所謂、親や親せきが持ってくる、『この方、いい人なんだけどまだ独身なのよ~』と、いつ撮ったか分からない写真を見せられる、”あれ”だ。
「いいわよ、面倒くさい。」
「何言ってんのよ、お姉ちゃん。早くしないと、子供産めなくなるよ?」
我が妹ながら、その言い方にカチンとくる。
「ほ~んと。一香みたいに早く結婚していれば、子供だって何人も産めるのよ。」
お母さんも、一弥を抱っこしながら、一香に加勢だ。
「私、子供は二人でいいもん。」
すっかり打ちのめされて、不貞腐れる私。
そんな事、一番私が分かってるやい!
「まっ。今のまま子供を作る相手もいないんじゃ、一人も産めないわね。」
「嫌な事ばっか言うね~お母さん。」
「母親だから、言えるんでしょ。」
「あっ、そうですか。」
あーあ。
こう言う時だけ、親って言うのはうざったいよ。
「見てごらんなさいよ。一香の幸せそうな顔を。」
母に言われて、私は一香をじーっと、見つめた。
「やだ、お姉ちゃん。
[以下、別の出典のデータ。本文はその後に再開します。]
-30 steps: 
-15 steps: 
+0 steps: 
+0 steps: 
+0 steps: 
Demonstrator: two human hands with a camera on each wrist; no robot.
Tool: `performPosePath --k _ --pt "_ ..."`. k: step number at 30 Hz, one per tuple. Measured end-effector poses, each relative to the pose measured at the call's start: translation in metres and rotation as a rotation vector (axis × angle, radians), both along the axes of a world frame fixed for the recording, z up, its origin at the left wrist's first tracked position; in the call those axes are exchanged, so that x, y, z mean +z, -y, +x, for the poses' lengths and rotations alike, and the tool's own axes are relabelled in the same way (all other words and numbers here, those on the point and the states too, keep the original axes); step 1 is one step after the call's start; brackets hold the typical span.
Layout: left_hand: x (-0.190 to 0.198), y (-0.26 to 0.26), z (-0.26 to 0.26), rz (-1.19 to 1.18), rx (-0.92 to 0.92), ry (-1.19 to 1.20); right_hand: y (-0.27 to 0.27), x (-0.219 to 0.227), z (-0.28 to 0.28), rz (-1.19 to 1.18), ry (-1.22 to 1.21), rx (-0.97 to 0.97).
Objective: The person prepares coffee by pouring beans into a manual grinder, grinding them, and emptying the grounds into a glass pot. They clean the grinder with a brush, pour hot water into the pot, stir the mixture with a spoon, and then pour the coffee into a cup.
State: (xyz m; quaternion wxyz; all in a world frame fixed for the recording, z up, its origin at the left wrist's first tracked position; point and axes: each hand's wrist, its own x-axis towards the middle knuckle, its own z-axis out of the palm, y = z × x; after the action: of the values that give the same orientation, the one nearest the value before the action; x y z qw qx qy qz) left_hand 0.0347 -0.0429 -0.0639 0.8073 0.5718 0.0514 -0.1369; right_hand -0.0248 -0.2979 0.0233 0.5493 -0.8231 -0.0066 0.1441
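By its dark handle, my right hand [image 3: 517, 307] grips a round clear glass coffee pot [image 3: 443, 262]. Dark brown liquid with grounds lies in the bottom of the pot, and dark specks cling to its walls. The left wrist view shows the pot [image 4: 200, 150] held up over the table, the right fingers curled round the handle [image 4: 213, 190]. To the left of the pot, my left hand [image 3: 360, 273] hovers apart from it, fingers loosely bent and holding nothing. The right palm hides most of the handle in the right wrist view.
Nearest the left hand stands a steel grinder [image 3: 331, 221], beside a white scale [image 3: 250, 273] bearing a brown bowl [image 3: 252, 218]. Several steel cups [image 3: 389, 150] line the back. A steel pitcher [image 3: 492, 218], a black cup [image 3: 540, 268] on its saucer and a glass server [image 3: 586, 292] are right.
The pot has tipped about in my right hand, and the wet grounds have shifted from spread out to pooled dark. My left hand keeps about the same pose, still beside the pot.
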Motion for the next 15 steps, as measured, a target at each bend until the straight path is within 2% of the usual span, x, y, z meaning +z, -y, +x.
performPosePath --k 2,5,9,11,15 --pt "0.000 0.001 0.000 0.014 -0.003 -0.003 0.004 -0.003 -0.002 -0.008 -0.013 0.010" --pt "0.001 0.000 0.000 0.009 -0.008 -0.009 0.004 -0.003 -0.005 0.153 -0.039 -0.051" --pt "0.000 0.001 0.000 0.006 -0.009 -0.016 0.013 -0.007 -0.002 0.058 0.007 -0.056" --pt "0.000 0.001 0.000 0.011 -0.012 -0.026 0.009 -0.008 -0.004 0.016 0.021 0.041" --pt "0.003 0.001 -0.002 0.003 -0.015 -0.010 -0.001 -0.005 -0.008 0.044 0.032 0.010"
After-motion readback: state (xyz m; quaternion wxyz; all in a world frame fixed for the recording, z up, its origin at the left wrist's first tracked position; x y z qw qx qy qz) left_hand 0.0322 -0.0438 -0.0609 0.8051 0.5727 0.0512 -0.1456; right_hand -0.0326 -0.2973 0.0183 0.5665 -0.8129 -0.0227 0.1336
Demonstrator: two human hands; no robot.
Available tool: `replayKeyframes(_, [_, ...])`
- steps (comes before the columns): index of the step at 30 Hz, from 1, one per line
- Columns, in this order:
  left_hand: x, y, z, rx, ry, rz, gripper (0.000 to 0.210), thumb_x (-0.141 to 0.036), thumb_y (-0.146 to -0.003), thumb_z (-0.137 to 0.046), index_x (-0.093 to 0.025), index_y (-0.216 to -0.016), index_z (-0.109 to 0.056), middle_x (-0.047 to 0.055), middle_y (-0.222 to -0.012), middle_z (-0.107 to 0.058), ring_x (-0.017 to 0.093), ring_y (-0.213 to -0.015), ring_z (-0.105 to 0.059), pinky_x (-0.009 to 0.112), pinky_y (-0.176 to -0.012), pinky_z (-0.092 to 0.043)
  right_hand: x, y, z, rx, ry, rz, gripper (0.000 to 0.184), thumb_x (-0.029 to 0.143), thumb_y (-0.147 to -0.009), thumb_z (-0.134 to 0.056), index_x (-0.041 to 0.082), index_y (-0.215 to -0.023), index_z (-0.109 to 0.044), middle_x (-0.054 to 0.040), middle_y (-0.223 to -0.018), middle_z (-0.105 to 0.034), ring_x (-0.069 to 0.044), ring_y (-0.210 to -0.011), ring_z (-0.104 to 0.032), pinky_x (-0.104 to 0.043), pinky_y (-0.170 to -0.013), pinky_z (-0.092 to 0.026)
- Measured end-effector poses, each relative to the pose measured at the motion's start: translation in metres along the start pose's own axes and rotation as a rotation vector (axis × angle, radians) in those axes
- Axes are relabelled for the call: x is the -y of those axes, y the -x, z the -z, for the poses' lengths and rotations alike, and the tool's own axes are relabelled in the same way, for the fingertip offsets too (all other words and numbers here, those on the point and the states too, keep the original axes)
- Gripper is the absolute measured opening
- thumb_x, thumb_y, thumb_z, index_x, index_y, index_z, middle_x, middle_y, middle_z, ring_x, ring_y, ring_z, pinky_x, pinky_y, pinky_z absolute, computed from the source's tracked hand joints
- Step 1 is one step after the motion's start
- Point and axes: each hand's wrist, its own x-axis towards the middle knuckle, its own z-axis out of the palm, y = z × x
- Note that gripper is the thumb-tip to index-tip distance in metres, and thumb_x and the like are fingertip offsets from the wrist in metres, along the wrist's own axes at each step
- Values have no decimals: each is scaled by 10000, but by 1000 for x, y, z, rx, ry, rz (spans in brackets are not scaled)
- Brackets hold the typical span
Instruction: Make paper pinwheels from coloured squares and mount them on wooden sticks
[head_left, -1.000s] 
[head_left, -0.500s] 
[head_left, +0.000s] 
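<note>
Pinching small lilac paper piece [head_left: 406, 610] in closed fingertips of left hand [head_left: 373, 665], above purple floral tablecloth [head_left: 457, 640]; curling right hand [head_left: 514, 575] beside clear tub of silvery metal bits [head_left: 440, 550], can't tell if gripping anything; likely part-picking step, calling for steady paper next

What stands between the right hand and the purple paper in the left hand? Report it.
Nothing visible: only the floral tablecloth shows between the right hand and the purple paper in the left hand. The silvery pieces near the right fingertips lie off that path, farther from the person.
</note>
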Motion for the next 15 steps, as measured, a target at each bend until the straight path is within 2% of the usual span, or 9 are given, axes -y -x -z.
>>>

そんなに見つめないでよ。」
ほのかに頬を赤くする一香は、二児の母親になっても、女っぽく見える。
優しい旦那さんがいて、可愛い子供も二人いて、好きな時に実家に帰って来れる。
これぞ正に、幸せを絵に描いたような情景?
「ねえ、一香。」
「なあに?お姉ちゃん。」
「あんた、それで本当に幸せ?」
しばらく見つめ合う、私と一香。
「お母さ~ん。お姉ちゃんが変なこと言ってくる~。」
一香の呼びかけに、母がこっちを向いた。
「出海、一香に何言ったの?」
「別に。」
私はまた、畳の上に寝転んだ。
「またそうやって寝転がる。」
「いいじゃない。他にする事ないんだし。」
「そう言って、この子は。」
母も側にいた一香も、私に呆れている。
ふと玩具で遊んでいる、一弥の姿が見えた。
子供は、嫌いじゃない。
できれば、欲しい。
それに、一度だけできたかもしれないって、佳樹と騒いだことがあった。
だけどそれも、私の勘違い。
ただストレスで、生理が遅れているだけだった。
できてなかったと報告すると佳樹は、「よかった~」と安心していた。
私だって、安心した。
できれば、デキ婚なんてしたくないし。
急に子供ができたって、仕事どうしようって思うし。
でも……でもなんだよね。
そこは、我が侭な女心なのかな。
『そっか……できてなかったんだ……』
そうやって、少しは佳樹に、がっかりして欲しかったな。